**Work request**
Please set down each line of the material exactly.

Available data START

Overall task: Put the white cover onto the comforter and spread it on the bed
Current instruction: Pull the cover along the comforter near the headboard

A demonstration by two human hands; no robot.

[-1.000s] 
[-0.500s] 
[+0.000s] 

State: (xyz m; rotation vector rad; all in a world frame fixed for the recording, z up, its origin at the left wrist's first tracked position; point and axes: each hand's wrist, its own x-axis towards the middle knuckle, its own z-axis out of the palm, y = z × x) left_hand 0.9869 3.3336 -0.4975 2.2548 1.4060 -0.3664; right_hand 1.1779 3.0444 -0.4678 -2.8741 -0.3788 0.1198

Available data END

**Result**
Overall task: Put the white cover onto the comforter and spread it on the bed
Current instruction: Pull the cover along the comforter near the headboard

A demonstration by two human hands; no robot.

[-1.000s] 
[-0.500s] 
[+0.000s] 

State: (xyz m; rotation vector rad; all in a world frame fixed for the recording, z up, its origin at the left wrist's first tracked position; point and axes: each hand's wrist, its own x-axis towards the middle knuckle, its own z-axis out of the palm, y = z × x) left_hand 0.9869 3.3336 -0.4975 2.2548 1.4060 -0.3664; right_hand 1.1779 3.0444 -0.4678 -2.8741 -0.3788 0.1198

Nothing further is needed to complete this exercise.